しほのダンナは、宮城県の医師会から強制除名処分を喰らった…

家庭内の雰囲気が一気によどんでいた。

そうしたことが原因で、まさゆきの結婚問題がより深刻になっていた。

11月4日の朝であった。

まさゆきの上司の男性はまさゆきに『10月10日の結婚式を台無しにした騒ぎを起こした男を一からきたえなおすために契約社員としてうちで再雇用になったから、11月中に問題の男に仕事の引き継ぎを頼む…』と言うた。

そういうことで、まさゆきは本店へ異動することが決まった。

上司の男性は『10月10日の結婚式が台無しにした問題の男とOLさんは力づくで引き裂いた…これでまさゆきさんは結婚できるよ。』と過度にやさしい声で言うた。

しかし、まさゆき自身は上司の男性のやり方に違和感を感じていた。

上司の男性は『せっかくお嫁さんが来てくれるチャンスが回って来たのに、うれしいとは想わないのか!!うれしいとよろこべボケ!!』と言うてしっかりしろとさとした。

まさゆきは上司の男性が語尾に『ボケ!!』がついていたのを聞いて『ふざけんなよ!!ぶっ殺してやる!!』と怒り狂っていた。

その日の夜、恐ろしい事件が発生した。

問題のOLさんは、仙台市内の居酒屋で行われたジョシカイが終って、地下鉄の駅へ向かおうとしていた。

さみしそうな表情をしていたOLさんは、派手なシャツを着た男10人のグループに声をかけられた。

OLさんは、恐ろしくなってその場から逃げようとしたが、数人の男がOLさんをはがいじめにして押さえつけた後、近くにあるビルの解体現場に連れて行かれた。

「ギャー!!やめて!!助けてお願い!!ギャー!!」

次の日の朝のことであった。

OLさんは、青葉区葛岡(くずおか)の霊園の緑地で、衣服がズタズタに切り裂かれて、ボロボロに傷ついた姿で発見された。

朝5時過ぎに、宮城県警のパトカーが現場に到着したあと、現場検証が行われていた。

霊園の付近はキンパクした空気がただよっていた。

それから数時間後のことであった。

まさゆきが勤務している銀行の出張所にて…

まさゆきは、10月10日に結婚式場で騒ぎを起こした男に仕事の引き継ぎをしていたが、男が仕事を覚える気力がなかったので、イライラとしていた。

この時、本店から電話がかかって来た。

本店の人事担当者の人が『葛岡の霊園の公園で亡くなったOLさんを(10月10日に結婚式場で騒ぎを起こした男)が殺した…問題の男をロープでしばりつけて、本店へ引きずって来い!!』と怒鳴っていた。

それを聞いた上司の男性が、思いきりキレていた。

上司の男性は、問題の男に詰め寄った後、ファイルの角で力を込めて頭を殴り付けたあとこう言うた。

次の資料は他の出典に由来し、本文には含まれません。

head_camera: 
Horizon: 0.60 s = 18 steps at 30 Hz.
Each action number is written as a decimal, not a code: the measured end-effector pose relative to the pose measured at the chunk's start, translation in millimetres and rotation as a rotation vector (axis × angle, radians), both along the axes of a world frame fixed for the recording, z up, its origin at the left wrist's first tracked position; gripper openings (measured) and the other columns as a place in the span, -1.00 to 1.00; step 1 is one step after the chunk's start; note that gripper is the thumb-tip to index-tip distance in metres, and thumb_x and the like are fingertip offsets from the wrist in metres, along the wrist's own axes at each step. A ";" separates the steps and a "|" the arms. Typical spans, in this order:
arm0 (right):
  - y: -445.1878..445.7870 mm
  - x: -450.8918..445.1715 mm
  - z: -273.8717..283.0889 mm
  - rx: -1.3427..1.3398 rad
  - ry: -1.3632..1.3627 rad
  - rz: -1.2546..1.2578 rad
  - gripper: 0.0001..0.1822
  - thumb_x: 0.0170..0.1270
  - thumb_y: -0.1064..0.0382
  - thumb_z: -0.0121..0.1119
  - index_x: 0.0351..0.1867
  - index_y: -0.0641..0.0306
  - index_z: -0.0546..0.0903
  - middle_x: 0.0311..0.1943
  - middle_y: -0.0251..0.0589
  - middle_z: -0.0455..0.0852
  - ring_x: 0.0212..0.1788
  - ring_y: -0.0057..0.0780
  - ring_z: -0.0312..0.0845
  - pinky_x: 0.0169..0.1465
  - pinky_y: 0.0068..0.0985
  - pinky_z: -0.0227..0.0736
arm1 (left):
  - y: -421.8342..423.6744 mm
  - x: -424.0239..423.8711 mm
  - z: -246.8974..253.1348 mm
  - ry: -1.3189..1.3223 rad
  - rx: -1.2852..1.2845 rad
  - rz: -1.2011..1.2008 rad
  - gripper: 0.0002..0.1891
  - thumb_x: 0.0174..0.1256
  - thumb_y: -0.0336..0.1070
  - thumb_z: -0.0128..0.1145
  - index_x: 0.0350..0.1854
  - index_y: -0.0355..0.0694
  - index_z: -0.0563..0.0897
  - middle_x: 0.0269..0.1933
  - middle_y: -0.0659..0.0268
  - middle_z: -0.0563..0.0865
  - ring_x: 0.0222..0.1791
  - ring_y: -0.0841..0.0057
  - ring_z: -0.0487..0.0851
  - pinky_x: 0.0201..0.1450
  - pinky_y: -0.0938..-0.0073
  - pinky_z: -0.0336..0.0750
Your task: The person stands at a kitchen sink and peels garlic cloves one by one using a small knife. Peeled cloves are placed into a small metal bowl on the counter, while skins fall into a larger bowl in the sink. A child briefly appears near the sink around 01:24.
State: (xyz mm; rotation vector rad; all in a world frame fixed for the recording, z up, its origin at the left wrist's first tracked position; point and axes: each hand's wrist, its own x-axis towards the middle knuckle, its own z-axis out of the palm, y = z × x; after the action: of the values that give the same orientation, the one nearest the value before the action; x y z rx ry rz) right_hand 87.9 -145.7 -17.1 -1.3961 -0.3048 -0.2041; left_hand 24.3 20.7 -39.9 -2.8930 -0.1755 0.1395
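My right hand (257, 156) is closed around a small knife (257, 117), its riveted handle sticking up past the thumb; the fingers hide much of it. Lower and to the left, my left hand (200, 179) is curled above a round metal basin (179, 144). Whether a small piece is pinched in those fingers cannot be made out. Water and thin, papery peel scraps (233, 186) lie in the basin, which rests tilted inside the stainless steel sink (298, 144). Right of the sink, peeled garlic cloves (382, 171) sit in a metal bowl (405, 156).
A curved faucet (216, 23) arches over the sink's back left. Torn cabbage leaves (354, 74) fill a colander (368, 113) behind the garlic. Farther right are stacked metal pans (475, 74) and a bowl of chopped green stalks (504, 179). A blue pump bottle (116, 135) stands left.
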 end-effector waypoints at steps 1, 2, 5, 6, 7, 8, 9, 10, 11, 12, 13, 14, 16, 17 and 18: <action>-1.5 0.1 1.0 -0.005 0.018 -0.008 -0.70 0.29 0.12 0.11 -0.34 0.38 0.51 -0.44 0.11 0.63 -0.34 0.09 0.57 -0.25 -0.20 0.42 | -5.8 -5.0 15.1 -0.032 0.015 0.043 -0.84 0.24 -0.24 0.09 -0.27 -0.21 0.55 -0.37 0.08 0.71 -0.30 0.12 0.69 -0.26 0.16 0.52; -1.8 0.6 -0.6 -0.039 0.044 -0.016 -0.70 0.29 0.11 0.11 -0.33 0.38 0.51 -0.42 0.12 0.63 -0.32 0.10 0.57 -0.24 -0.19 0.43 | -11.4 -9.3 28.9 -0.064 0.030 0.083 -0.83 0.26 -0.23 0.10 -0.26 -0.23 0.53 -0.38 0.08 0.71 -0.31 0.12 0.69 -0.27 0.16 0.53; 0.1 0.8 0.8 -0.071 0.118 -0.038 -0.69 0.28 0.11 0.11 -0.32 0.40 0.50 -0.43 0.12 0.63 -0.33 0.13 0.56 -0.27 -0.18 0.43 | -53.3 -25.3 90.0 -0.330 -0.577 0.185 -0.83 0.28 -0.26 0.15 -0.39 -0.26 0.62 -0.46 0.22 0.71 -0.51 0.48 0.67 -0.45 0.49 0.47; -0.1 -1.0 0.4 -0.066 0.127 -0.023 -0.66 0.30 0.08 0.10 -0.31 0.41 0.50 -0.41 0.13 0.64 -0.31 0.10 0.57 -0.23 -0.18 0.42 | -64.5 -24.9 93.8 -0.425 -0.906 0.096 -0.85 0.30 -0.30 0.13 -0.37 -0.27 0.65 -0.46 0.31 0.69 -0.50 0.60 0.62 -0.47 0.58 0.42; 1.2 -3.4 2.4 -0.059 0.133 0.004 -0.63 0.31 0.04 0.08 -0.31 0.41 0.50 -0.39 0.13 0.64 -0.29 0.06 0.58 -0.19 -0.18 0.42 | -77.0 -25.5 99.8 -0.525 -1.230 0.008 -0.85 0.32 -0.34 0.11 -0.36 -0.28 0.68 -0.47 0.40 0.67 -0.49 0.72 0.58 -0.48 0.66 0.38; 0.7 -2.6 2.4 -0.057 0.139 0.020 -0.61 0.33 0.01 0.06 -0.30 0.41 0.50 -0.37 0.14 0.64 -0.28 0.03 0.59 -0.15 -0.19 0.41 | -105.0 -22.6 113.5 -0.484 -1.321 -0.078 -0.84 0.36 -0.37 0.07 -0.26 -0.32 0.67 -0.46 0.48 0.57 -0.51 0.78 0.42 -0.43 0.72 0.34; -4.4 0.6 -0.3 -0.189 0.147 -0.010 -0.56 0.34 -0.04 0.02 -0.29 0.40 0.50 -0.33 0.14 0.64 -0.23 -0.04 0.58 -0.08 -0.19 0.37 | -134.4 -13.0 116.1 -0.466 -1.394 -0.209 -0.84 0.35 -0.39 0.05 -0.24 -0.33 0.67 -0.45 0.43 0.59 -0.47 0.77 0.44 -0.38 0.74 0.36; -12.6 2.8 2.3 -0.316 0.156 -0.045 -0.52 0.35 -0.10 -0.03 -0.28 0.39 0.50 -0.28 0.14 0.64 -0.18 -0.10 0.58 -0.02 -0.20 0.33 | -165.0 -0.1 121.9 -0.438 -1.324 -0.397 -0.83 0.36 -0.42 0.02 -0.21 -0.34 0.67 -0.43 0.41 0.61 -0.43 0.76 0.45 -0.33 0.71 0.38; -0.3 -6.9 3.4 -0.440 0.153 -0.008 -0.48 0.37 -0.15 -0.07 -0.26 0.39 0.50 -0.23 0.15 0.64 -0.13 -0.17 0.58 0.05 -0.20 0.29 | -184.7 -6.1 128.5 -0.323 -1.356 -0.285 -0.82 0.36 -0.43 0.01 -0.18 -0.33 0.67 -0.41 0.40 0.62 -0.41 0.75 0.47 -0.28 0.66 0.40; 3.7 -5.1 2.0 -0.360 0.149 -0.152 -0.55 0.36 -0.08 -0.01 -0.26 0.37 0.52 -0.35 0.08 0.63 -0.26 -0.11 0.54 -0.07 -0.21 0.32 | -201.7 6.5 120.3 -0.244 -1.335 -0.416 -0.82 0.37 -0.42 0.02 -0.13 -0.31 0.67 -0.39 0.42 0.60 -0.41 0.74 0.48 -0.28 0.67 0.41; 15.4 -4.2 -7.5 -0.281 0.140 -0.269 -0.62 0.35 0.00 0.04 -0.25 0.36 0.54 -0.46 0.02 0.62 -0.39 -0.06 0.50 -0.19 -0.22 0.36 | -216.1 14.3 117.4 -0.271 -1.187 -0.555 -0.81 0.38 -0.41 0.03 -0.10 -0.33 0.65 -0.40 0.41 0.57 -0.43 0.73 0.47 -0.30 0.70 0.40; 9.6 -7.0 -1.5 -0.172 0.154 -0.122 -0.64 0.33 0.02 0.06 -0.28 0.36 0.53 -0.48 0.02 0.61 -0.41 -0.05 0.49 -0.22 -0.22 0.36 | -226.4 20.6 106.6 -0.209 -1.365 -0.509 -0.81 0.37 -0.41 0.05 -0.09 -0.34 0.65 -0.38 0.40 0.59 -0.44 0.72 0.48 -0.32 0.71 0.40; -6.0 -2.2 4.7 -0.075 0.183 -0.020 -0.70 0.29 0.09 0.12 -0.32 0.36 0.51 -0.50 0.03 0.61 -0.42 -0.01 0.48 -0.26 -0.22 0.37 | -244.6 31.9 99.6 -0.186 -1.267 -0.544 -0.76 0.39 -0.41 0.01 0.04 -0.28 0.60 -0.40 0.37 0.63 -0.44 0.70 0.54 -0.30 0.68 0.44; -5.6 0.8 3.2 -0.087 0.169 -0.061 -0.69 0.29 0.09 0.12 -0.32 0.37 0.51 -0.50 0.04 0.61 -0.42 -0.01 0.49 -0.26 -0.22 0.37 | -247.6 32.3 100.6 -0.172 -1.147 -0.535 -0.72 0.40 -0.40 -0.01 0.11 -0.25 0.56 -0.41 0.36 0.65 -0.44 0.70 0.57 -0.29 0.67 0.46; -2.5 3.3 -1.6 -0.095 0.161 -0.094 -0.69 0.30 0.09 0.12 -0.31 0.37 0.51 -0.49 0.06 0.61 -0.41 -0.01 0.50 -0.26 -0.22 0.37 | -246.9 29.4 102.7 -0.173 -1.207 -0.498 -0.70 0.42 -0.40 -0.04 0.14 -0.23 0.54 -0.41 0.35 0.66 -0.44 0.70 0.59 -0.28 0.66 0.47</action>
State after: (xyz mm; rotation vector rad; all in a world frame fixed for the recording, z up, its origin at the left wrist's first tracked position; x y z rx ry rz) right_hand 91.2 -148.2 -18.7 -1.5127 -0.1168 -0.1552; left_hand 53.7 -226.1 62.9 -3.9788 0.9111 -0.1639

「オラ!!本店へ行くぞ!!オドレは今日でクビだ!!」
「何でなのですか!?」
「オドレが10月10日に結婚式場で騒ぎを起こして結婚式を台無しにされたOLさんをレイプして殺した容疑で逮捕状が出ている、県警本部の捜査1課の刑事たちが来ているから行くぞ!!」
「ヤダヤダヤダ!!ケーサツに行きたくないよ…ヤダヤダヤダ!!」
「やかましい!!オドレはケーサツ行きだ!!」

問題の男は、上司の男性をボコボコに殴り付けてロープで身体をしばりつけたあと、強制的に本店へ連れて行かれた。

問題の男は、宮城県警に逮捕された後どうなったのかはしらんが、県警本部の取調室で刑事たちから集団リンチを喰らっていると思う。

まさゆきは『何なのだ一体…』とつぶやいていた。

銀行をやめることを決意したまさゆきは、職場放棄をした後、本店に行って、人事の関係者に辞表を叩きつけて、ドカバキの大ゲンカを起こして飛び出していった。

まさゆきは次の日から勝手に欠勤して、職場に対して徹底抗戦をかまえた。